What's Inside
Concept 1
Why Caching and How It Works
The Single Most Impactful Optimization
Caching is the technique of storing frequently accessed data in a faster storage layer so that future requests for that data are served more quickly. It is the single most impactful performance optimization in system design. A well-implemented caching layer can reduce database load by 95%, cut response times from 50ms to 1ms, and allow a system to handle 10x–100x more traffic without adding more database servers.
The fundamental principle is the memory hierarchy: data that is closer to the CPU is faster to access. An L1 cache read takes 1 nanosecond. A Redis read takes 0.5 milliseconds. A database read from SSD takes 5 milliseconds. A cross-network API call takes 50–200 milliseconds. Caching moves data from slow layers (disk, network) to fast layers (memory, edge servers).
Without caching: 10,000 requests/sec → 50ms per DB query = 500 concurrent DB connections = database at capacity.
With Redis cache (95% hit rate): 500 requests/sec hit DB (5% misses) → 50ms = 25 concurrent DB connections. The same database now serves 20x more traffic. Redis handles the other 9,500 requests/sec at <1ms each.
Concept 2
Cache Read/Write Patterns
Cache-Aside (Lazy Loading): The Default Pattern
Cache-aside is the most common caching pattern and should be your default in system design interviews. The application is responsible for reading from and writing to the cache. On a read: the app checks the cache first. If the data is there (cache hit), it returns immediately. If not (cache miss), the app queries the database, stores the result in the cache, and then returns. The cache is populated lazily — only data that is actually requested gets cached.
When to use: Read-heavy workloads (90%+ reads). This is the default for most web applications: user profiles, product catalogs, API responses, configuration data. Used by virtually every production system.
How it handles writes: On a write, the application updates the database and then either deletes the cache key (most common, called cache invalidation) or updates the cache key (less common, called cache refresh). Deleting is preferred because it avoids the risk of the cache and DB getting out of sync if one write fails.
Write-Through and Write-Behind
Write-Through: In write-through caching, every write goes to both the cache and the database synchronously. The write is not confirmed to the client until both the cache and database have been updated. This guarantees the cache is always consistent with the database — there is never stale data. The trade-off is higher write latency (two writes per operation) and the fact that data may be cached that is never read.

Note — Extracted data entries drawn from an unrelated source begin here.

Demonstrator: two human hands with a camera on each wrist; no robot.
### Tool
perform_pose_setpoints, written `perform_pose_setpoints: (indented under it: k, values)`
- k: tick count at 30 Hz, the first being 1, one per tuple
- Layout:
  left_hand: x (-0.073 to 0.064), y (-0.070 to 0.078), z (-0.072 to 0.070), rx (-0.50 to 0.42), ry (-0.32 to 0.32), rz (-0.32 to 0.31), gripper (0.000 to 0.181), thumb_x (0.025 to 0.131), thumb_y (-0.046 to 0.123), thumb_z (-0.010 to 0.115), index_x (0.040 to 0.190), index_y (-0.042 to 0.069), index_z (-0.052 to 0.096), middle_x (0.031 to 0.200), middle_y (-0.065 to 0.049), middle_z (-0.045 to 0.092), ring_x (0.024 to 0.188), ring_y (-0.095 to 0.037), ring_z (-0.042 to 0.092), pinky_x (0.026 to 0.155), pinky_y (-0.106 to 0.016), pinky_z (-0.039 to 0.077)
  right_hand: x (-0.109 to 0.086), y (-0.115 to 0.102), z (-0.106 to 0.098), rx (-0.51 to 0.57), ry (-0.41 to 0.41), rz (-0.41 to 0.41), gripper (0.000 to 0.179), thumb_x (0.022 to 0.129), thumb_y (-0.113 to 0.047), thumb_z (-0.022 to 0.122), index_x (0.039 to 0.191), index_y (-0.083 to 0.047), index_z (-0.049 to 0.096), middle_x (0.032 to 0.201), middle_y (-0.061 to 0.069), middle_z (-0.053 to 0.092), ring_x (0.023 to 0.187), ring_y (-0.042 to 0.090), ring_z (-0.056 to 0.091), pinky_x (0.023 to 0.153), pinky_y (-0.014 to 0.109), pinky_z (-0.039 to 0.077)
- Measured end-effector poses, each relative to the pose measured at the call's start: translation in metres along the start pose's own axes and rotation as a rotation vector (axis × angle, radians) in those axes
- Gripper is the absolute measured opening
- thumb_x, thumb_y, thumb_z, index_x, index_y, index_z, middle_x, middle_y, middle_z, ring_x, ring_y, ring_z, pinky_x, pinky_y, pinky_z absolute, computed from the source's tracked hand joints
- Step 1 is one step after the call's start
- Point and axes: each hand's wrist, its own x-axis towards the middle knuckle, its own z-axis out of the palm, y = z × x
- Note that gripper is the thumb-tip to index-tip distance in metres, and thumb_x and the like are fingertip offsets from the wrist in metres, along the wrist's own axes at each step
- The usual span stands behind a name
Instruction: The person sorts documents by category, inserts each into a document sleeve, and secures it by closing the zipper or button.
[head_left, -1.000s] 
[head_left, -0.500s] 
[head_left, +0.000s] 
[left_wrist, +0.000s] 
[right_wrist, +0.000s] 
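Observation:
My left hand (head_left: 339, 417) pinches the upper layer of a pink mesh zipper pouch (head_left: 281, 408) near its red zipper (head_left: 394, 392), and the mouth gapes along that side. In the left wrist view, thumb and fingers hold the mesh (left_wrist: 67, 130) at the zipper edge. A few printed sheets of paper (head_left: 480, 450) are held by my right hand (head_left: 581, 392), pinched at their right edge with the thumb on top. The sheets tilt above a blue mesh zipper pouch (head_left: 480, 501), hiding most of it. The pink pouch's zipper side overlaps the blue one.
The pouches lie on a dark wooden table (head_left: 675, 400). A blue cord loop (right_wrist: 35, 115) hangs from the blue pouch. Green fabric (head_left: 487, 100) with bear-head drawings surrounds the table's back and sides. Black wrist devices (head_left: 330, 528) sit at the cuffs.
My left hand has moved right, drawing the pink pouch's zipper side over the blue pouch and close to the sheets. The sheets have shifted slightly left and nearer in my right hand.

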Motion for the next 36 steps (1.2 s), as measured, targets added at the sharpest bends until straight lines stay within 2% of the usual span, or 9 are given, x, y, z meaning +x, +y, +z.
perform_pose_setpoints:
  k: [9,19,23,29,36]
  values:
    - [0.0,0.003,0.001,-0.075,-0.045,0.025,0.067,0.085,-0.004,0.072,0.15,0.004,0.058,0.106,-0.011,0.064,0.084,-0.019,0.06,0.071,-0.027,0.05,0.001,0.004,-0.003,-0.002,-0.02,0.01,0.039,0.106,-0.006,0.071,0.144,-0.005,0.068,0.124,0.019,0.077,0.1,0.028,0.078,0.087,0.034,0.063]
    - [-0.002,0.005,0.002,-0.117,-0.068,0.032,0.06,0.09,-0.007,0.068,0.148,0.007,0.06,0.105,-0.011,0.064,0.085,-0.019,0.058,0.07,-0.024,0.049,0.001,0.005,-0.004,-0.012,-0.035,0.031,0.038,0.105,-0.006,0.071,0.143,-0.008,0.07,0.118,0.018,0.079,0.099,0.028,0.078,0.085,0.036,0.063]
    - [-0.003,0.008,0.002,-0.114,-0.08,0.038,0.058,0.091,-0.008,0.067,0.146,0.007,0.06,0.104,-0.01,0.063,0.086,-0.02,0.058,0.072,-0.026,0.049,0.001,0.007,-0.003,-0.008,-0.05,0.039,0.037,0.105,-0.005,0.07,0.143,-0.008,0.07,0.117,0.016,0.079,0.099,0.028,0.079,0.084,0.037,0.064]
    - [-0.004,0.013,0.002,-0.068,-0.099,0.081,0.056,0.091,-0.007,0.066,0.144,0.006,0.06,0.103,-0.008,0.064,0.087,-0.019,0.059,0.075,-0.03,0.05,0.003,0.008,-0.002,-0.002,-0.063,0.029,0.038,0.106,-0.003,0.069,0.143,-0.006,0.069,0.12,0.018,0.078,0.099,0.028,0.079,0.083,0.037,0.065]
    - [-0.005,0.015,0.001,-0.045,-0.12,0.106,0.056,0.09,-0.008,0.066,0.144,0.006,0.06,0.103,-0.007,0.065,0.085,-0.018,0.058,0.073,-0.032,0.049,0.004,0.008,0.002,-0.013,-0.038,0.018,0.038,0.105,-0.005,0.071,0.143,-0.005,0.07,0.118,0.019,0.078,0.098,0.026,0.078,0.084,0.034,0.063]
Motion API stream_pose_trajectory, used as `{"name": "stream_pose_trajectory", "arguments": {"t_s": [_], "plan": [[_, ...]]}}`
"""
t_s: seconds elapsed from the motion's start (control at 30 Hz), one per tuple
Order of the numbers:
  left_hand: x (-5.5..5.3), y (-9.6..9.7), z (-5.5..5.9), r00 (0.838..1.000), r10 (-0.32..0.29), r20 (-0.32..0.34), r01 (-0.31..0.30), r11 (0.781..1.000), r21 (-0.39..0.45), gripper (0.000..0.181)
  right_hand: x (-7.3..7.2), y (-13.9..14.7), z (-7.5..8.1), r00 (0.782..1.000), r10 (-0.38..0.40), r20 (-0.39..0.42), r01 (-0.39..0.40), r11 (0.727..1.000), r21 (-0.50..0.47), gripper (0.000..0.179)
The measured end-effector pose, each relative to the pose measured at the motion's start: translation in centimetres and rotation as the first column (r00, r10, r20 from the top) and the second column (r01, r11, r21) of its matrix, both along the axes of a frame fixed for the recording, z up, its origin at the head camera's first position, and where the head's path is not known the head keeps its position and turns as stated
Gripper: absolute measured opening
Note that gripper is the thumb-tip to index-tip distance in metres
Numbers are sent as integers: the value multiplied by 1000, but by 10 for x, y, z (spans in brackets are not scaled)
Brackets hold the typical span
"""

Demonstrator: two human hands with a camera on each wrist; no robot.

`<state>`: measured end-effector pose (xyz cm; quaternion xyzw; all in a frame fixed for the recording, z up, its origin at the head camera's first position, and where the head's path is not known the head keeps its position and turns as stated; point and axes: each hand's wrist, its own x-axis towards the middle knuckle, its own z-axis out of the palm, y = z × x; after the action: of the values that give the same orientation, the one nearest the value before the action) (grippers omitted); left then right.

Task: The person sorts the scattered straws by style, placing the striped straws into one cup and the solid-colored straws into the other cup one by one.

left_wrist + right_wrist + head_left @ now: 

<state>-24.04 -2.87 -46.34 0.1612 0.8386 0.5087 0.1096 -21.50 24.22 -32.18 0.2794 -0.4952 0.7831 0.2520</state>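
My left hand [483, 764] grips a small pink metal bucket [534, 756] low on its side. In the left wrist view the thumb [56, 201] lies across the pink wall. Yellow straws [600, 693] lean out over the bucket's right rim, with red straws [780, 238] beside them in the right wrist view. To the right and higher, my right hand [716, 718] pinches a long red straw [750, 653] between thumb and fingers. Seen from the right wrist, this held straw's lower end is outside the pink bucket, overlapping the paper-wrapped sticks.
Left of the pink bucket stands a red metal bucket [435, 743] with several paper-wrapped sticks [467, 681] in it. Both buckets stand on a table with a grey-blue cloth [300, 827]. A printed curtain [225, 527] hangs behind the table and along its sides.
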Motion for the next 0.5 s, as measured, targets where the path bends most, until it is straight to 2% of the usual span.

Use when: Data consistency is critical and writes are relatively infrequent. User profiles, permissions, configuration that must never be stale. Often combined with cache-aside for reads.
Write-Behind (Write-Back): In write-behind caching, writes go only to the cache. The cache then asynchronously flushes changes to the database in batches. The client gets an immediate response (cache-speed write) without waiting for the database. This dramatically improves write performance but introduces the risk of data loss: if the cache crashes before flushing, uncommitted writes are lost.
Use when: Write speed matters more than durability. View counts, like counts, analytics metrics, real-time dashboards. The data is valuable but not catastrophic to lose a few seconds of.
Read-Through: Read-through is similar to cache-aside but the cache itself is responsible for loading data from the database on a miss (rather than the application). The application always reads from the cache; the cache transparently fetches from the DB when needed. This simplifies the application code but couples the cache to the data source.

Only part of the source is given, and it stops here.